If you ever roll up to my house without providing any warning, you’ll find me frolicking among my guilty pleasures: “Sex and the City” or “Miss Fisher’s Murder Mystery” reruns filling up the room, multiple mugs of ice tea strew about, and myself, clad in an animal sweatshirt and the oldest, softest jeans, attempting to clean, write, and bake at once. That’s the way of the Gile’s girls, why do one thing when you can do 11 at once?
My obsession with ‘Sex and the City’ started freshmen year of college, when I would illegally stream all the episodes and binge watch them in the wee hours of the night. I loved everything about it: The clothes, the friendships, and the dream it instilled of what I believed my New York life might someday be.
But sadly for both 18-year-old Carly and current Carly, “Sex and the City” is NOT a truthful guide to the city. For one, it’s never winter on the show. Ever. It goes from spring to fall and then back again. Where is the snow? When is Carrie forced to hang up her Manolo Blahniks and wear snow boots like the rest of us!? How is Charlotte able to afford an apartment on the Upper East Side when she doesn’t have a job? Samantha buys her own apartment and yet, AND YET, she is never at work. I call foul “Sex and the City.”
My roommate and I continue to wonder if there is a true media representation of what life is really like in New York. I figure, we’re much more “Avenue Q” than “Girls,” “The Mindy Project,” or “Friends” because we love puppets (well, half of us do).

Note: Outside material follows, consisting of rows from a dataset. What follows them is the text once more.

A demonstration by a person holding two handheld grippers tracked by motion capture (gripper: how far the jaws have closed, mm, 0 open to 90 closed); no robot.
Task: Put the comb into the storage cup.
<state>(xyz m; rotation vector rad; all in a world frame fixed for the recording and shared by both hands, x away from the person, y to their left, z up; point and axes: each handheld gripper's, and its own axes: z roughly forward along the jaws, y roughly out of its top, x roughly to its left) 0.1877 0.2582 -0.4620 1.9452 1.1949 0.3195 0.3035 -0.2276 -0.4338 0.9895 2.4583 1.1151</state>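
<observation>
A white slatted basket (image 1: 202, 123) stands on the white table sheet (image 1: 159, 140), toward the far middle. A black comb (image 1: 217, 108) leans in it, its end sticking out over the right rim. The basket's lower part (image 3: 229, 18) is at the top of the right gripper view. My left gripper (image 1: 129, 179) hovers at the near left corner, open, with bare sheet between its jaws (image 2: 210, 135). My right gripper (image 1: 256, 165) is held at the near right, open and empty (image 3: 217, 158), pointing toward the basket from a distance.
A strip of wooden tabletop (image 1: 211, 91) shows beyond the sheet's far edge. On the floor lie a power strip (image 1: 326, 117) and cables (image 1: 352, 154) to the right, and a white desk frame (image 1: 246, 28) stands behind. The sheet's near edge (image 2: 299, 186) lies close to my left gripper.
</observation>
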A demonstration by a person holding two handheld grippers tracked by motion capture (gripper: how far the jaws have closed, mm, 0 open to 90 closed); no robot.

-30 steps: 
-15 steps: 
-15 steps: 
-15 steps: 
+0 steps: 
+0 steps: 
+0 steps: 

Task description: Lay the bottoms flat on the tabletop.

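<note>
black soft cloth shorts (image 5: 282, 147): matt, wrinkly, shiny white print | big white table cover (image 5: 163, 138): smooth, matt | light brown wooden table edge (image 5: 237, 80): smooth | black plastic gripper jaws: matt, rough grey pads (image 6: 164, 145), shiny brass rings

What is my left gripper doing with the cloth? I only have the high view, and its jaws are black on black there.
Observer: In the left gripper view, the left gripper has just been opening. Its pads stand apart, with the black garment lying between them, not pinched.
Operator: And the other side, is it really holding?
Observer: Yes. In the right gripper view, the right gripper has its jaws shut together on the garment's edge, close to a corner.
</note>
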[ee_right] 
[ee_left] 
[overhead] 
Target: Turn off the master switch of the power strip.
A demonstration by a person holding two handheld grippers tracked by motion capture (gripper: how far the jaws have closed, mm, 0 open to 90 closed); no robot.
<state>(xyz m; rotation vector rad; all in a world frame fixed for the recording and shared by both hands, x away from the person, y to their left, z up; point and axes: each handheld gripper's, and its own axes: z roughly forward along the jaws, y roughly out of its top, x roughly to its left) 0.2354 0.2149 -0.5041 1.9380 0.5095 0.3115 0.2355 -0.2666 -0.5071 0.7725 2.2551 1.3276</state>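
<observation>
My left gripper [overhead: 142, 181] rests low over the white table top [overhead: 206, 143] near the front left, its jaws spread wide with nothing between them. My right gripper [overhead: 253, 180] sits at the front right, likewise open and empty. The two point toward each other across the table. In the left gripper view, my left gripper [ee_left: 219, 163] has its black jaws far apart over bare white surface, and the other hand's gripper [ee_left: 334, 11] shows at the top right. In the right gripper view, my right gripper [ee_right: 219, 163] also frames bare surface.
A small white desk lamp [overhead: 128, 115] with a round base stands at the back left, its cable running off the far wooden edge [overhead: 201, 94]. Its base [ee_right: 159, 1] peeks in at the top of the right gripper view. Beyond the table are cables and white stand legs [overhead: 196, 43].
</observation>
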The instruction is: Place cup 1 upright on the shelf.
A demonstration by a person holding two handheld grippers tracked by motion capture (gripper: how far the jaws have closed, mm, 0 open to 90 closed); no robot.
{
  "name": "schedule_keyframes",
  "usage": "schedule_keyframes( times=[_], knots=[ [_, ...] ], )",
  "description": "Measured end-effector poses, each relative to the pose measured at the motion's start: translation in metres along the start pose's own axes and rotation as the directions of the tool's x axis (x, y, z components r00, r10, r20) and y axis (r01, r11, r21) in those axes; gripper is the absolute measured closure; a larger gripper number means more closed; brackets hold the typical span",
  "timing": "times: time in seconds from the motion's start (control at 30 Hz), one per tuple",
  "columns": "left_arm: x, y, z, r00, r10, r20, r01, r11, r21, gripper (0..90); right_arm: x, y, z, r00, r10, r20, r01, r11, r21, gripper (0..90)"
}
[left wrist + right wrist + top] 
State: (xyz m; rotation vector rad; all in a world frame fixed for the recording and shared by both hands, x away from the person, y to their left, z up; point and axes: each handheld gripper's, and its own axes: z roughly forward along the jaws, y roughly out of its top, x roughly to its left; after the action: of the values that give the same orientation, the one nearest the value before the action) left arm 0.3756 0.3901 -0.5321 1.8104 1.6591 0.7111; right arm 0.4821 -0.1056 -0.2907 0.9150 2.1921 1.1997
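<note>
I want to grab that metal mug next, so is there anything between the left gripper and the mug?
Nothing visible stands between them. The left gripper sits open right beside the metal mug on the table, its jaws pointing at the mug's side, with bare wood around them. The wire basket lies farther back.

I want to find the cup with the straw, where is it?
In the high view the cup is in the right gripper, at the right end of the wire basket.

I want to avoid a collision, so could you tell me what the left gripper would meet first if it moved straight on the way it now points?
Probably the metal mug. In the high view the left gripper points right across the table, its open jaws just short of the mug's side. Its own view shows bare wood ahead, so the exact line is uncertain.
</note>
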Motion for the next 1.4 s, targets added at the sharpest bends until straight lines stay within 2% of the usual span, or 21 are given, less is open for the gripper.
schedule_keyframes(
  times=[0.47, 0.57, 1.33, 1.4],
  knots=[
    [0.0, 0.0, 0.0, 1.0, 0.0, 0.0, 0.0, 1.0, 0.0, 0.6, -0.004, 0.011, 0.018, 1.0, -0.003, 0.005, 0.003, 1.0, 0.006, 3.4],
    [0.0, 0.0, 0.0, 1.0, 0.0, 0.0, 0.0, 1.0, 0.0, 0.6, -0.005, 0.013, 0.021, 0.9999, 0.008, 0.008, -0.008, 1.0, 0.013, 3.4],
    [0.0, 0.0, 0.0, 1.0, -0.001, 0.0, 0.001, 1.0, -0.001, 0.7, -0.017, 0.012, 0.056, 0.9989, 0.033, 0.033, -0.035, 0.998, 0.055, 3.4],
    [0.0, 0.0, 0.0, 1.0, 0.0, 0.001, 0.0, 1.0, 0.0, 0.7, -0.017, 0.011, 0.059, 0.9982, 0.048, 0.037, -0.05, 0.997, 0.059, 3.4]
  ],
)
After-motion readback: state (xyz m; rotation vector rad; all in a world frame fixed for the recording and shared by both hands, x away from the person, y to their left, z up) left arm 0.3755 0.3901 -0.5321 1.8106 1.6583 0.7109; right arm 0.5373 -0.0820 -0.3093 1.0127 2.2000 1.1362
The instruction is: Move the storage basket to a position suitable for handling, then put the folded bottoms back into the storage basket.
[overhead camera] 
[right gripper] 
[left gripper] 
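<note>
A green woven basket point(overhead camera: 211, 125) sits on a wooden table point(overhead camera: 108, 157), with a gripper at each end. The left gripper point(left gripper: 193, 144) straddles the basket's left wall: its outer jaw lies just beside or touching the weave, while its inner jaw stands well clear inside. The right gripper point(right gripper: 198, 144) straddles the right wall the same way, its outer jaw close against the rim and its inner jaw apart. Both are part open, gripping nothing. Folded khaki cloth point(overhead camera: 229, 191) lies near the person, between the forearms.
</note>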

For us, our lives would be a low, low budget web series that shows two girls, living it up in the city by getting pie at 2 a.m. after having their faces melted off by the wind. Have you ever had your face look like a rare steak and hurt from the inside out?
I have. It’s horrifying.
So if you’re looking for a realistic guide to New York, don’t depend upon Carrie Bradshaw. As much as I adore her, and long for a day when I’ll own an apartment with a walk in closet and an entry way and a living room that isn’t in my kitchen and a full-size bed, I’m also aware that the salary of a weekly columnist would not cover the “Sex and the City” lifestyle. Sorry to be the dream crusher, but if you want some real-life New York insight, this is all I got:
- Snow is beautiful, but with snow will always come yellow snow which sends you right back down to reality. Snow is to New York what rain is to Los Angeles, it’s beautiful when you’re cozy and warm inside, but a gruesome companion when you have to travel anywhere.
- People really do steal your mail. There is nothing more criminal to me than daring to theft someone of a tradition that has withstood time. Don’t touch my mail, don’t even look at my mail you animal!
- Doors are ridiculously heavy so prepare to start looking like an idiot when mid-conversation with your coworker, you have to pause, throw your entire weight into a door, and typically grunt in the process. Consider it your cardio for the day.
- Bagels are the most beautiful thing in the world. Not Chanel as Carrie Bradshaw would like you to believe or Vera Wang wedding dresses according to Charlotte, bagels. BAGELS. They’re there in the good, there in the bad, there in your dreams, and they will always love you.
- When people ask you the temperature, the only response is, “It’s balls cold.” 27 degrees, 16 degrees, two degrees, makes no difference at this point.
- The most romantic thing that anyone could do for you is give you their seat on the subway. I almost proposed to the person who did this. There is no better soul than the subway seat sacraficer. Bless them all.